### EXERCISE DETAILS:
Reproduce verbatim the lines of the material below, starting at the line with "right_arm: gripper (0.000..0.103" and ending at the line with "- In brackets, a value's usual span", both inclusive; skip the rest.

### DATA UNDER STUDY:
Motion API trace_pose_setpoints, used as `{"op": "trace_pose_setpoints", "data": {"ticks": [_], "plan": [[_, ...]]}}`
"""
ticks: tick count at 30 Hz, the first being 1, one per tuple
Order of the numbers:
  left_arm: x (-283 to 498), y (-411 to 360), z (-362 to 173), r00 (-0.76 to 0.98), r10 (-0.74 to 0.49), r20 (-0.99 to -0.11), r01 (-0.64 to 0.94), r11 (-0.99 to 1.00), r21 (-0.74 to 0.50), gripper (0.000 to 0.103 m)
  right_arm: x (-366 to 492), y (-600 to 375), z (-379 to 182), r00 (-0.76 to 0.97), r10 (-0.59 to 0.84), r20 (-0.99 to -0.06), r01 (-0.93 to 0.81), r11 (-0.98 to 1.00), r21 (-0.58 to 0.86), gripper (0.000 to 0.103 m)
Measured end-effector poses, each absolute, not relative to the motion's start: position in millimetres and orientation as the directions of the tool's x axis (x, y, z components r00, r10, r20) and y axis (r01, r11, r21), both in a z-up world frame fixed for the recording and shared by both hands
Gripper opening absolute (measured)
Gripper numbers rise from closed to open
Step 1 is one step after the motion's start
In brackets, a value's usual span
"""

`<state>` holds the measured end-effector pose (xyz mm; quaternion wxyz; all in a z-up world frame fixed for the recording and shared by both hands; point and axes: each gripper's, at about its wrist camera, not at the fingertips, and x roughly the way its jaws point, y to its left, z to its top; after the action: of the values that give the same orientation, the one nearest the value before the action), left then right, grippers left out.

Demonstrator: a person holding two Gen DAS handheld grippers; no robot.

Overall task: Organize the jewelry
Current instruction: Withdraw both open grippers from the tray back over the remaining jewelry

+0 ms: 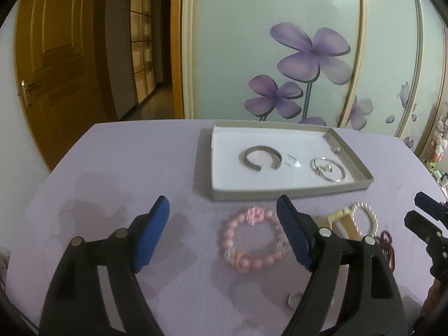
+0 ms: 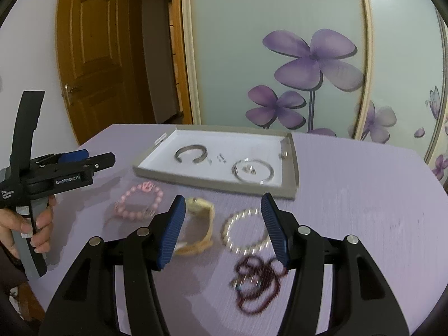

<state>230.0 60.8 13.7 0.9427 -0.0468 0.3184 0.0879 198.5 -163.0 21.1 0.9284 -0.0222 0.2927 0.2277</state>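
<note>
A grey tray point(image 1: 291, 191) point(image 2: 207, 183) with a white floor holds a silver cuff point(image 1: 261, 158) point(image 2: 192, 153) and a thin silver bangle point(image 1: 327, 168) point(image 2: 253, 172). In front of it on the purple table lie a pink bead bracelet point(image 1: 252, 242) point(image 2: 138, 203), a yellow watch point(image 1: 343, 221) point(image 2: 200, 224), a pearl bracelet point(image 1: 365, 219) point(image 2: 243, 235) and a dark red bead necklace point(image 2: 256, 285) point(image 1: 387, 245). My left gripper point(image 1: 222, 233) is open and empty, above the pink bracelet. My right gripper point(image 2: 224, 231) is open and empty, above the watch and pearl bracelet.
The purple table point(image 1: 126, 173) ends at a rounded far edge. Behind it stand a sliding wardrobe door with purple flowers point(image 1: 308, 56) and a wooden door point(image 1: 56, 56). A small silver ring point(image 1: 295, 299) lies near the front edge. The left gripper point(image 2: 70, 168) shows in the right wrist view.
</note>
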Motion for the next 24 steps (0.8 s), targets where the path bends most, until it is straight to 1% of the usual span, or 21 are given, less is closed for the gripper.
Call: {"op": "trace_pose_setpoints", "data": {"ticks": [2, 7, 10, 12, 18, 22, 24], "plan": [[218.0, 58.6, 10.7, 0.782, 0.143, -0.607, -0.203, 0.979, -0.031, 0.080, 187.1, -167.2, 15.0, 0.726, 0.405, -0.555, -0.418, 0.902, 0.110, 0.067], [196.0, 53.8, 0.0, 0.775, 0.155, -0.613, -0.215, 0.976, -0.024, 0.080, 166.0, -173.2, 1.7, 0.720, 0.405, -0.564, -0.390, 0.908, 0.155, 0.068], [188.2, 51.2, -3.5, 0.774, 0.157, -0.613, -0.218, 0.976, -0.026, 0.080, 156.8, -176.8, -4.1, 0.729, 0.385, -0.567, -0.364, 0.918, 0.156, 0.079], [185.1, 50.2, -4.9, 0.775, 0.157, -0.612, -0.218, 0.976, -0.026, 0.084, 153.1, -179.1, -6.0, 0.737, 0.369, -0.567, -0.347, 0.926, 0.151, 0.088], [175.6, 43.8, -18.0, 0.763, 0.138, -0.632, -0.205, 0.978, -0.033, 0.084, 143.7, -188.1, -10.6, 0.742, 0.357, -0.568, -0.330, 0.931, 0.154, 0.088], [174.1, 33.8, -27.7, 0.743, 0.092, -0.663, -0.166, 0.985, -0.050, 0.084, 140.6, -191.0, -13.3, 0.740, 0.358, -0.569, -0.328, 0.931, 0.159, 0.088], [175.4, 25.6, -31.6, 0.733, 0.080, -0.676, -0.145, 0.989, -0.040, 0.082, 140.5, -192.3, -13.8, 0.739, 0.359, -0.570, -0.327, 0.931, 0.162, 0.088]]}}
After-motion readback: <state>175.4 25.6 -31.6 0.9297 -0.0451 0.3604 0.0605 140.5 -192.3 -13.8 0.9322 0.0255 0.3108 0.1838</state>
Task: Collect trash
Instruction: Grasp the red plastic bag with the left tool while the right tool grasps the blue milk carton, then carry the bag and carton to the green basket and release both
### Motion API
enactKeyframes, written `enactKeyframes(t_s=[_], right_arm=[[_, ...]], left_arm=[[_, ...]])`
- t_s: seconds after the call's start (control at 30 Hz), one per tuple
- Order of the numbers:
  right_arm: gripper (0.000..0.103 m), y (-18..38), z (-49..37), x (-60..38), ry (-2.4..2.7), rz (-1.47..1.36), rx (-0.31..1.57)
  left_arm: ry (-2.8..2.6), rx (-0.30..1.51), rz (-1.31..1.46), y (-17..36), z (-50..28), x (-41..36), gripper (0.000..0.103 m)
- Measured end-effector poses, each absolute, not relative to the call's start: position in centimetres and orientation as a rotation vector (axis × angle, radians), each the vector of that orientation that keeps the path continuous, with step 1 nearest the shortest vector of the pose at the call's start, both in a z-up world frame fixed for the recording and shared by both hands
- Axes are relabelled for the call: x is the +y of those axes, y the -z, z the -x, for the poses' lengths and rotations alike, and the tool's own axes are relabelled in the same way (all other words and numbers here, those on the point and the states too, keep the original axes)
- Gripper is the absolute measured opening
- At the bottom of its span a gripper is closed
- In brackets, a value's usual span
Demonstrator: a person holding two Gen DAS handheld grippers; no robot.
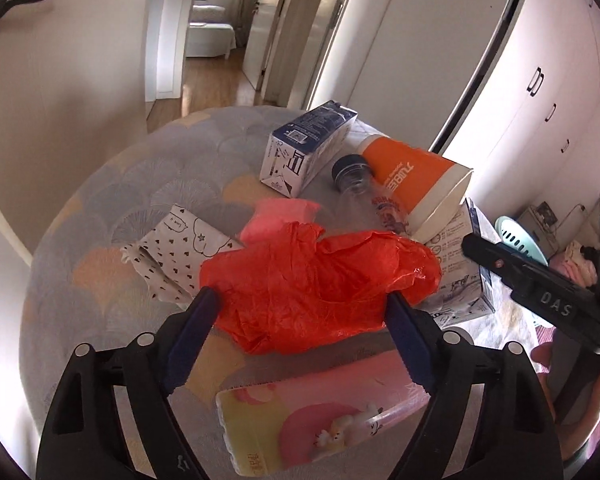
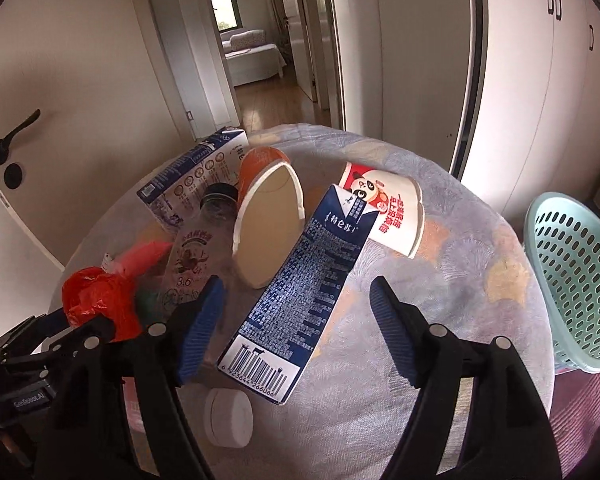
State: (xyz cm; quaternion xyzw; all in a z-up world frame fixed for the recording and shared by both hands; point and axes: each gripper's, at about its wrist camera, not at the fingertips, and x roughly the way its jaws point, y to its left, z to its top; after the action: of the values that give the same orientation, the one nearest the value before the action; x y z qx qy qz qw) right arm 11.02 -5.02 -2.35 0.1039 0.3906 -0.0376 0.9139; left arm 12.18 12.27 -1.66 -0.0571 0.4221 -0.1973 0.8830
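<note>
Collecting has barely begun: the basket [image 2: 572, 280] (perforated, teal) appears empty. Left gripper [image 1: 300, 308] fingers straddle the red plastic bag [image 1: 320, 280], apart; right gripper [image 2: 296, 300] fingers flank the milk carton [image 2: 300, 280], unclamped.

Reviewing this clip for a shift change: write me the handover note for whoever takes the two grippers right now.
Left gripper: open, straddling the red plastic bag, pads not pressing.
Right gripper: open around the blue milk carton, not gripping.
Still on the table: second carton, orange cup, panda cup, bottle, patterned paper, tissue pack, white lid.
Green basket is beside the table on the right.
Done: nothing visibly binned. Left: everything.
</note>
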Motion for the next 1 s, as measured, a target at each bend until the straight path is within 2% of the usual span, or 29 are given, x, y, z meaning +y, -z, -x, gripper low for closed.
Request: enactKeyframes(t_s=[0.13, 0.27, 0.37, 0.43, 0.6, 1.0], right_arm=[[0.071, 3.2, -11.4, -5.4, 0.096, -0.244, 0.826], [0.070, 3.9, -11.6, -5.8, 0.082, -0.277, 0.850], [0.049, 4.3, -11.5, -5.6, 0.050, -0.285, 0.866], [0.044, 4.3, -11.1, -5.6, 0.047, -0.281, 0.864], [0.035, 3.7, -9.2, -6.6, 0.069, -0.270, 0.842], [0.035, 2.2, -4.2, -11.0, 0.101, -0.227, 0.807]], left_arm=[[0.405, 0.865, 0.094, 1.5, -11.7, 12.2, 0.061], [0.404, 0.848, 0.092, 1.3, -11.3, 12.2, 0.049], [0.399, 0.832, 0.088, 1.1, -11.2, 12.0, 0.040], [0.396, 0.817, 0.098, 0.7, -10.8, 12.2, 0.036], [0.409, 0.767, 0.138, -0.7, -9.8, 12.7, 0.034], [0.497, 0.703, 0.152, -2.9, -8.0, 9.9, 0.034]])
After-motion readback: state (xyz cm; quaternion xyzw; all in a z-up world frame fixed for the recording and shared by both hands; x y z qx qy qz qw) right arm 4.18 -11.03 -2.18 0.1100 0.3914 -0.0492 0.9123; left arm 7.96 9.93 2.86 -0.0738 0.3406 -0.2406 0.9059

### EXERCISE ANSWER:
  right_arm: gripper (0.000..0.103 m), y (-18..38), z (-49..37), x (-60..38), ry (-2.4..2.7), rz (-1.47..1.36), rx (-0.31..1.57)
  left_arm: ry (-2.8..2.6), rx (-0.30..1.51), rz (-1.31..1.46), y (-17..36), z (-50..28), x (-41..36), gripper (0.000..0.103 m)
- Measured end-effector poses, each absolute, not relative to the call's start: position in centimetres and orientation as a rotation vector (axis × angle, radians), each the vector of that orientation that keeps the path continuous, with step 1 nearest the shortest vector of the pose at the call's start, both in a z-up world frame fixed for the recording and shared by both hands
- Axes are relabelled for the call: x is the +y of those axes, y the -z, z the -x, for the poses' lengths and rotations alike, and the tool's own axes are relabelled in the same way (all other words and numbers here, those on the point and the states too, keep the original axes)
- Gripper is the absolute measured opening
- At the bottom of its span a gripper is closed
- In brackets, a value's usual span

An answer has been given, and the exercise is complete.